**Problem:** When the word "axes" shows up in a line of the data below, copy that whole line.

___ Collected material

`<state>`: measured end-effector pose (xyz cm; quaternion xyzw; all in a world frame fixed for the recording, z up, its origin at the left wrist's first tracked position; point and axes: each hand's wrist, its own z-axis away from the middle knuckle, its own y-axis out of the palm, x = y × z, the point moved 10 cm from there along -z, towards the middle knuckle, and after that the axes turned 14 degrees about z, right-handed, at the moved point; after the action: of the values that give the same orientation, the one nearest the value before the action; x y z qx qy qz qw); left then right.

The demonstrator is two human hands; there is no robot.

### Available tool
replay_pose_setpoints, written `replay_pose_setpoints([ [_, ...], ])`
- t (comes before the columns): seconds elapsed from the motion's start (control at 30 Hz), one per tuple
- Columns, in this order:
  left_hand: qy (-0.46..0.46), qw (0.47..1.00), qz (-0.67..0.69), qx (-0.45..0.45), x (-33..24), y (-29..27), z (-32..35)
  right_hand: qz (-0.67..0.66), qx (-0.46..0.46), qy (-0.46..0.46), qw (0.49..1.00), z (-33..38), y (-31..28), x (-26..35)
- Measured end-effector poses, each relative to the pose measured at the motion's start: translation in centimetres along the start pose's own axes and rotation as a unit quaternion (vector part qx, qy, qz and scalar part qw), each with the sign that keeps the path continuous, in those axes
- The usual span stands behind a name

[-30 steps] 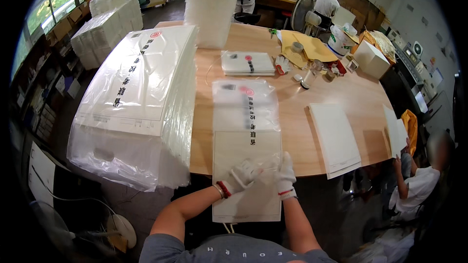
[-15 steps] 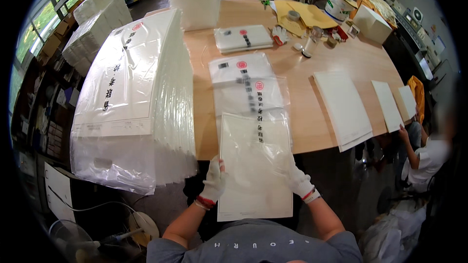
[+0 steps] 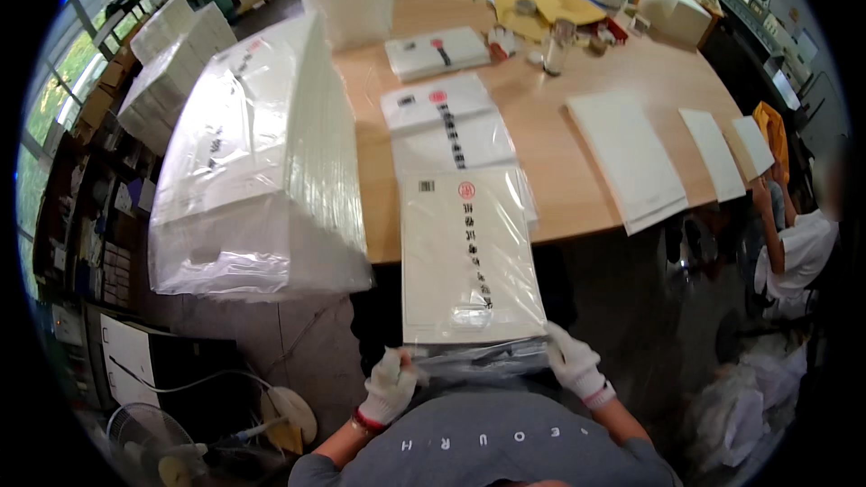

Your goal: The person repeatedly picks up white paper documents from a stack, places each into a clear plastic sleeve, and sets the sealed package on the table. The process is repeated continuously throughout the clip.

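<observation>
A clear plastic bag (image 3: 487, 357) with dark print and a red round mark lies over the table's front edge, its near end reaching toward my body. Inside it is a flat stack of white paper sheets (image 3: 433, 271). My left hand (image 3: 391, 386), in a white knit glove, is closed on the left corner of the bag's near end. On the right corner my gloved right hand (image 3: 575, 366) is closed as well. Beneath its far part lies another printed plastic bag (image 3: 456, 126) on the table.
A tall pile of plastic bags (image 3: 225, 162) stands at the left. Paper stacks (image 3: 627, 158) lie on the table (image 3: 550, 198) at the right, where another person (image 3: 803, 252) sits. Farther back are packed bags (image 3: 437, 54), a glass jar (image 3: 557, 47) and yellow envelopes (image 3: 546, 9). A fan (image 3: 149, 442) stands lower left.
The paper stack has slid away from me fully into the bag. My hands have moved from the stack's sides down to the bag's near corners.
</observation>
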<state>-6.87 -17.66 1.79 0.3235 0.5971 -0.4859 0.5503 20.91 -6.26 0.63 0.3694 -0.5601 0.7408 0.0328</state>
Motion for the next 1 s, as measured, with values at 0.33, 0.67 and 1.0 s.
replay_pose_setpoints([
  [0.33,0.29,0.946,-0.007,0.146,-13.2,5.2,-3.6,-0.173,0.064,-0.018,0.983,-2.6,3.5,1.3],
  [0.67,0.498,0.799,0.297,-0.16,-24.3,-15.2,-0.8,-0.703,0.25,-0.078,0.661,-18.0,2.7,21.5],
  [1.0,0.355,0.78,0.407,-0.317,-8.2,-36.1,-6.8,-0.474,0.269,-0.198,0.814,-17.3,4.4,35.1],
])
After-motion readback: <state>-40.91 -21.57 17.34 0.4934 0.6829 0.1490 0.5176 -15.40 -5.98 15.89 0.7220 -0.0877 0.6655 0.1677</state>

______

**Answer area:**
`<state>`: measured end-effector pose (xyz cm; quaternion xyzw; all in a world frame fixed for the recording, z up, its origin at the left wrist's first tracked position; point and axes: each hand's wrist, its own z-axis away from the middle knuckle, its own y-axis out of the palm, x = y × z, the point moved 10 cm from there along -z, towards the middle knuckle, and after that the axes turned 14 degrees about z, right-handed, at the moved point; after the action: of the values that give the same orientation, the one nearest the value before the action; x y z qx qy qz qw); left then right.
- Measured end-effector poses, each relative to the pose measured at the motion's start: translation in centimetres along the start pose's own axes and rotation as a unit quaternion (vector part qx, qy, qz and scalar part qw), each with the sign that keeps the path continuous, in those axes

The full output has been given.